Problem to work on: Make a word-for-word copy of the entries below from their first line through the line with "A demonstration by", and add nothing.

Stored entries
*** Begin section ***
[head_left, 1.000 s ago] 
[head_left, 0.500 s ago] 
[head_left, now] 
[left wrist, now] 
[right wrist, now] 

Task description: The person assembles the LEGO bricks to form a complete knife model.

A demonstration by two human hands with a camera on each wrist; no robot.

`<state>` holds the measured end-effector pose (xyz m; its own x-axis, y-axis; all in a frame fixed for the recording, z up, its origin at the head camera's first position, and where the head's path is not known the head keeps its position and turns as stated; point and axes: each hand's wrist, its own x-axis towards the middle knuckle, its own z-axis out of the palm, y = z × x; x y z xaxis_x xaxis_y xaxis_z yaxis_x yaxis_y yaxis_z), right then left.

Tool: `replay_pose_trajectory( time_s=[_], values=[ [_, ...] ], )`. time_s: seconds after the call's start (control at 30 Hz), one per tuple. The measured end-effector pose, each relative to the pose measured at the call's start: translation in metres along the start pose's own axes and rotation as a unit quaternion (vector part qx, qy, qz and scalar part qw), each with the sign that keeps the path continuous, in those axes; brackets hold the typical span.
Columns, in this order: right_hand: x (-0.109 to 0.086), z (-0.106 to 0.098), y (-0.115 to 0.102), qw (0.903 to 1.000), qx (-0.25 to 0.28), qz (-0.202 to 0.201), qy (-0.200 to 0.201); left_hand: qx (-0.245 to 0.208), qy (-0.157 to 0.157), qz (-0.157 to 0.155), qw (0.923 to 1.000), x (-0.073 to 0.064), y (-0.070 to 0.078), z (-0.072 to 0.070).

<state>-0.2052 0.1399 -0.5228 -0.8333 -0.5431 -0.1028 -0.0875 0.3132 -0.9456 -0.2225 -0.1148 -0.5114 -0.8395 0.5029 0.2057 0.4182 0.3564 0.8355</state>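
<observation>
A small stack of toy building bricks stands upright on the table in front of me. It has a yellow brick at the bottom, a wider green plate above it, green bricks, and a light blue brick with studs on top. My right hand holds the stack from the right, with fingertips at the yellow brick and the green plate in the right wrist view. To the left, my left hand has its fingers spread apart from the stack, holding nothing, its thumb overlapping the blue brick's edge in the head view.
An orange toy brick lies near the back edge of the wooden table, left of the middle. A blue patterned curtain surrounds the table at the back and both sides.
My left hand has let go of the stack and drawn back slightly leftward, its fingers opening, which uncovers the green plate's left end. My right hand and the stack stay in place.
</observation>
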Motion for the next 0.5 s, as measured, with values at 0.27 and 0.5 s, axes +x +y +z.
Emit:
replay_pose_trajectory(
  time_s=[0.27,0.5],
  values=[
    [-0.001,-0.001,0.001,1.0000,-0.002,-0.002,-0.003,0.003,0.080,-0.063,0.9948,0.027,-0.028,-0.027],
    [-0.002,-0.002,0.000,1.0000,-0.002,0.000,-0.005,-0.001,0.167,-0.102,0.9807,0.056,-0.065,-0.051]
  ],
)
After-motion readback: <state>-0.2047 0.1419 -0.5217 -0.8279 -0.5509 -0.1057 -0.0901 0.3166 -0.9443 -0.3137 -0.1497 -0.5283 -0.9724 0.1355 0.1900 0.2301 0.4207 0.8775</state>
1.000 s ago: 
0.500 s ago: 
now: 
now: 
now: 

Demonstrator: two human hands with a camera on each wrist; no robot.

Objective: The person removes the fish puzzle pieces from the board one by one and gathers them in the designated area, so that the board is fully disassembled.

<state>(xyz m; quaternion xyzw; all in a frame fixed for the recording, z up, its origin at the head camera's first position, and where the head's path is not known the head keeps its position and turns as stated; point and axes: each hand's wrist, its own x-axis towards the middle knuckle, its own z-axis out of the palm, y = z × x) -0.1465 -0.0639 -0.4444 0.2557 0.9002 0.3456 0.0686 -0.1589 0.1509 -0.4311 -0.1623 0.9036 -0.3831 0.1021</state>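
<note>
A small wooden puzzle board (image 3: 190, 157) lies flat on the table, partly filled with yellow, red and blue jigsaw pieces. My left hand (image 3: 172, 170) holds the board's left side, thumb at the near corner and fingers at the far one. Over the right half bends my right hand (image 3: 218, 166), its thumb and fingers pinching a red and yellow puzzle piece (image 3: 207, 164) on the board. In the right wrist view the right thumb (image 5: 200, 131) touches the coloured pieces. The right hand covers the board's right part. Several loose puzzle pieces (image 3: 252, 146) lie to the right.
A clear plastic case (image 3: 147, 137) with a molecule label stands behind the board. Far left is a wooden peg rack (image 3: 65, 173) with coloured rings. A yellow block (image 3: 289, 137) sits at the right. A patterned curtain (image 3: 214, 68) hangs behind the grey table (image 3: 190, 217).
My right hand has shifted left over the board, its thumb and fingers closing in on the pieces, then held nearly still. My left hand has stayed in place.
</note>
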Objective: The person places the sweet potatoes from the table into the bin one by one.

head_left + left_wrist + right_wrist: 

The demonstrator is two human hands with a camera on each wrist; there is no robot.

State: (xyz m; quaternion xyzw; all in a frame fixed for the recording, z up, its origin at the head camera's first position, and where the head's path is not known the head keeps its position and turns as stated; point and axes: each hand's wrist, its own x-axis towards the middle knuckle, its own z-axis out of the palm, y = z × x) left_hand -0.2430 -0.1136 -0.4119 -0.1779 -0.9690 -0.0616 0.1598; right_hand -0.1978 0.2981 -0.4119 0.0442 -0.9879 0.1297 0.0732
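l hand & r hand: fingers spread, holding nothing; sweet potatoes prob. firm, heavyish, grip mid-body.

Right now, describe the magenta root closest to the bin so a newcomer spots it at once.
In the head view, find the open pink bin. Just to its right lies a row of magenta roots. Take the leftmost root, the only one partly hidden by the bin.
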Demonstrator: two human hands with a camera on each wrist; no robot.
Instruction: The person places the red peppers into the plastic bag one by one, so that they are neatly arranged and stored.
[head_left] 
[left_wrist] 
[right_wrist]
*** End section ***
Problem solution:
[head_left, 1.000 s ago] 
[head_left, 0.500 s ago] 
[head_left, now] 
[left wrist, now] 
[right wrist, now] 

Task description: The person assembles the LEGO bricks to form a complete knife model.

A demonstration by two human hands with a camera on each wrist; no robot.

What appears above is the full answer.